ACTIVITY >>
In the data that follows, find each line containing "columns" and copy it.

RECORDED DATA >>
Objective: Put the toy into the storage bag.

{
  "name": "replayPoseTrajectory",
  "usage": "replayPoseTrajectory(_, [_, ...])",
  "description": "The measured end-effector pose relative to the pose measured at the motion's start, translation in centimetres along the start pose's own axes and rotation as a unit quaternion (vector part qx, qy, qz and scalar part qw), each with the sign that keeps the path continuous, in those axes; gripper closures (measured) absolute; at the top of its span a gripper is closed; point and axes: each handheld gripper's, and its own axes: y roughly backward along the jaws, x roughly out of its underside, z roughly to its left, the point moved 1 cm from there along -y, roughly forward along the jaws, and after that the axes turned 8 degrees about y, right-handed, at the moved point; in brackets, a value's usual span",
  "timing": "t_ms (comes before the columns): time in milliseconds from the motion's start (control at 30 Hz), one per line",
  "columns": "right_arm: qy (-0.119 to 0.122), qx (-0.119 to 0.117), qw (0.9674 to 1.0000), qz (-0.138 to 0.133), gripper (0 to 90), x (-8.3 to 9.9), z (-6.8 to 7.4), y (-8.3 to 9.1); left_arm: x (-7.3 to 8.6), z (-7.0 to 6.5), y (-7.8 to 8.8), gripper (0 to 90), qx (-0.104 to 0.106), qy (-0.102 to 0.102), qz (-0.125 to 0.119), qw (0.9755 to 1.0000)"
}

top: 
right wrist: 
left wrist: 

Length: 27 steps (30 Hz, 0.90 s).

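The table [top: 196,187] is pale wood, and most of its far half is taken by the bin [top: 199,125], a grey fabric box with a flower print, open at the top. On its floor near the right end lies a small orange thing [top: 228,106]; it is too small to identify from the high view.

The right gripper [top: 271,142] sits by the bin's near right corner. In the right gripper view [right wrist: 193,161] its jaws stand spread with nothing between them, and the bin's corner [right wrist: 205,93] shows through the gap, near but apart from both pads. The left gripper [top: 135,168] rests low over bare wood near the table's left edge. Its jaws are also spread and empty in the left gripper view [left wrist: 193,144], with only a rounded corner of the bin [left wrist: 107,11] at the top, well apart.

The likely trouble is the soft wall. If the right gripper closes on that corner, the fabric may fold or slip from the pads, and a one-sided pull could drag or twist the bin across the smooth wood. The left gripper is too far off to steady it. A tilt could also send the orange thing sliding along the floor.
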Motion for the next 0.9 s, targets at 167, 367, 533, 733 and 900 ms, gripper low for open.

ANSWER TO THIS TASK >>
  "timing": "t_ms (comes before the columns): time in milliseconds from the motion's start (control at 30 Hz), one per line",
  "columns": "right_arm: qy (-0.119 to 0.122), qx (-0.119 to 0.117), qw (0.9674 to 1.0000), qz (-0.138 to 0.133), gripper (0 to 90), x (-8.3 to 9.9), z (-6.8 to 7.4), y (-8.3 to 9.1); left_arm: x (-7.3 to 8.6), z (-7.0 to 6.5), y (-7.8 to 8.8), gripper (0 to 90), qx (-0.104 to 0.106), qy (-0.102 to 0.102), qz (-0.125 to 0.119), qw (0.9755 to 1.0000)"

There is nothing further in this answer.